Wiener Festwochen feiern 75 Jahre mit Rekordbesuch – doch nicht alle Inszenierungen überzeugten
Nurten HarloffWiener Festwochen feiern 75 Jahre mit Rekordbesuch – doch nicht alle Inszenierungen überzeugten
Die Wiener Festwochen feierten ihr 75-jähriges Jubiläum mit einem mutigen Programm. Sie versprachen die „größte Inszenierung aller Zeiten“ als Weltpremiere und zogen fast 196.000 Besucher an. Die Veranstaltung verband hohe Erwartungen mit gemischten Publikumreaktionen.

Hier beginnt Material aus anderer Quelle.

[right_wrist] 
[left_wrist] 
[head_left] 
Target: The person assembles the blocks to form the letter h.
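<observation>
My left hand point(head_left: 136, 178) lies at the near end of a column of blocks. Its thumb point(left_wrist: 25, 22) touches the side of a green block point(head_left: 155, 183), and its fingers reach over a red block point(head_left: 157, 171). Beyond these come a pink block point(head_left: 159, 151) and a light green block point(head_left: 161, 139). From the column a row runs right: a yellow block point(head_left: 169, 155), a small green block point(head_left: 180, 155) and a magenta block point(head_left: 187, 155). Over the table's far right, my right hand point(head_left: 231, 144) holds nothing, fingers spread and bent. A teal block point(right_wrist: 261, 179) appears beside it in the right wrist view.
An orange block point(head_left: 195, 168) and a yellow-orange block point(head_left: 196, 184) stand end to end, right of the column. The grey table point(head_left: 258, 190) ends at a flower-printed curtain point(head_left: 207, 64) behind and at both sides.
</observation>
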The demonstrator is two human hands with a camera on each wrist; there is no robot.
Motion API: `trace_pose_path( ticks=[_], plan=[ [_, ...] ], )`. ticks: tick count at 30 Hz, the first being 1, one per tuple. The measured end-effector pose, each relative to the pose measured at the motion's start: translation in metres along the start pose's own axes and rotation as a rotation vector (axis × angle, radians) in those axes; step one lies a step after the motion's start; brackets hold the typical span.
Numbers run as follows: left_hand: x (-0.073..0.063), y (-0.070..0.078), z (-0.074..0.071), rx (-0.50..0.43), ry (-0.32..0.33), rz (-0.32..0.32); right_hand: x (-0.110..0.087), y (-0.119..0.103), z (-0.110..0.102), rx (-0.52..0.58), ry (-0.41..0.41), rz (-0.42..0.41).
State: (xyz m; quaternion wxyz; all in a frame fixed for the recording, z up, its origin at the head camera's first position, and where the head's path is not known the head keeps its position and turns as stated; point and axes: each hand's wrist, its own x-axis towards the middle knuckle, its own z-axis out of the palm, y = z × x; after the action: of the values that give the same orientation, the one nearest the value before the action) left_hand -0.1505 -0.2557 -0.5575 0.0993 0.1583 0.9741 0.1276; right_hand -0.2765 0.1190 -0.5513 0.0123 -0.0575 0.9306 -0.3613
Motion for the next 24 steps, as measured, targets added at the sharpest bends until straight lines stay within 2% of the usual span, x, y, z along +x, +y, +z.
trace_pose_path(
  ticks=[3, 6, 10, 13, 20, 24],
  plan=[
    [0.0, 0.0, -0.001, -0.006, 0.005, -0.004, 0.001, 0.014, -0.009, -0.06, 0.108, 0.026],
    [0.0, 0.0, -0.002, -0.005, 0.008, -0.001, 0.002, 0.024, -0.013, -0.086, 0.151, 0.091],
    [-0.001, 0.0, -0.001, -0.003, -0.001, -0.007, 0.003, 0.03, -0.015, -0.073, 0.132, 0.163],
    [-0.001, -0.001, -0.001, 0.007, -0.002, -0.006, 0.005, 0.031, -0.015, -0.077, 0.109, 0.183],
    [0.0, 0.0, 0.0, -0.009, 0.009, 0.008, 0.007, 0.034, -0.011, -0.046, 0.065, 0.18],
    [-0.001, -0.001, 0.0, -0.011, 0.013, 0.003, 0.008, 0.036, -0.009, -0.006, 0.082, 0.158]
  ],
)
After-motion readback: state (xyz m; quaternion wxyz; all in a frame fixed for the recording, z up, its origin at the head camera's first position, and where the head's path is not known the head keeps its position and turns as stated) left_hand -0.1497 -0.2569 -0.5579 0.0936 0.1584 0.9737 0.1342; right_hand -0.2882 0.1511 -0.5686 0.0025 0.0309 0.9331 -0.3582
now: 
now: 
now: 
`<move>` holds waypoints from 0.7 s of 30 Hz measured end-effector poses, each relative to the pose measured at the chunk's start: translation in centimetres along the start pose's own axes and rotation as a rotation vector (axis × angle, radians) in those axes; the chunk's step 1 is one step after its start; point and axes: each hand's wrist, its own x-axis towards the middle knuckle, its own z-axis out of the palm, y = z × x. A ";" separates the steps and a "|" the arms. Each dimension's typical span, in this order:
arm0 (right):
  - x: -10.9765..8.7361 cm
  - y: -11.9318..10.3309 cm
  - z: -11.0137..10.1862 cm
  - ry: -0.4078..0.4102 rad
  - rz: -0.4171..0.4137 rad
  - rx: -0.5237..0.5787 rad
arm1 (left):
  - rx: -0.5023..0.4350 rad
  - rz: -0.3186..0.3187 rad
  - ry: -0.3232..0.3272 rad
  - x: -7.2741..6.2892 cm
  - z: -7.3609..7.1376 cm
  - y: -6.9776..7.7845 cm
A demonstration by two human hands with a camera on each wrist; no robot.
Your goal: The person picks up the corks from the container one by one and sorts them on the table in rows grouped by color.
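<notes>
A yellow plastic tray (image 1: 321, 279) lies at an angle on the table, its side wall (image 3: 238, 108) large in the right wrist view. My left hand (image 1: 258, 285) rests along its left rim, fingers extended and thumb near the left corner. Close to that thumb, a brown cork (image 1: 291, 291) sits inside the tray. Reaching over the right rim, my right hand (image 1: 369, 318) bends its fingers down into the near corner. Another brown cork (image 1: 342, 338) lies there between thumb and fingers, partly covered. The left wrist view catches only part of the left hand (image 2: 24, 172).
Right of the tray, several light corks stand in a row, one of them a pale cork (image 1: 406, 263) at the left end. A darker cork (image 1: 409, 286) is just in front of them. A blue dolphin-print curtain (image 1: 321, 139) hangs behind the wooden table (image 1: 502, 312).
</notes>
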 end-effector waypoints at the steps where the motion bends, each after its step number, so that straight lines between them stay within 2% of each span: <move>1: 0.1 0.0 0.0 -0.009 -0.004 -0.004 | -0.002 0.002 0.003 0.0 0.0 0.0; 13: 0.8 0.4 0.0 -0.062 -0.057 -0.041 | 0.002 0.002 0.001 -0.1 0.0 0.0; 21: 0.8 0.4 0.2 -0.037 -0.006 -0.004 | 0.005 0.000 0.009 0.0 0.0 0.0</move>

Eröffnet wurde das Festival mit einem Spektakel am Heldenplatz, das mehr als zwei Drittel der Gesamtbesucher anzog. Milo Raus Republik der Götter lief fünf Wochen lang und sorgte mit seiner Darstellung der selbsternannten Propheten Peter Thiel und Braco für Diskussionen.
Zu den Höhepunkten zählte Angélica Liddells Seppuku: Die Bestattung Mishimas oder die Lust am Sterben. Auch Patti Smiths Auftritte und Florentina Holzingers Pfingstspiel hinterließen starke Eindrücke. Die interaktive Performance Turn von Gob Squad begeisterte als Teil des Partizipativen Theaters.
Thorsten Lensings Tanzende Idioten und Brigitta Muntendorfs Der Tag davor erhielten Lob, während Susanne Kennedys Parsifal und Nestervals Adaption der Nibelungensage die Erwartungen nicht erfüllten.
Mit fast 196.000 Besuchern verzeichneten die Festwochen einen Rekord. Kritiker bewerteten das Gesamtprogramm mit drei von fünf Sternen. Die Mischung aus gefeierten Werken und verpassten Chancen prägte die diesjährige Ausgabe.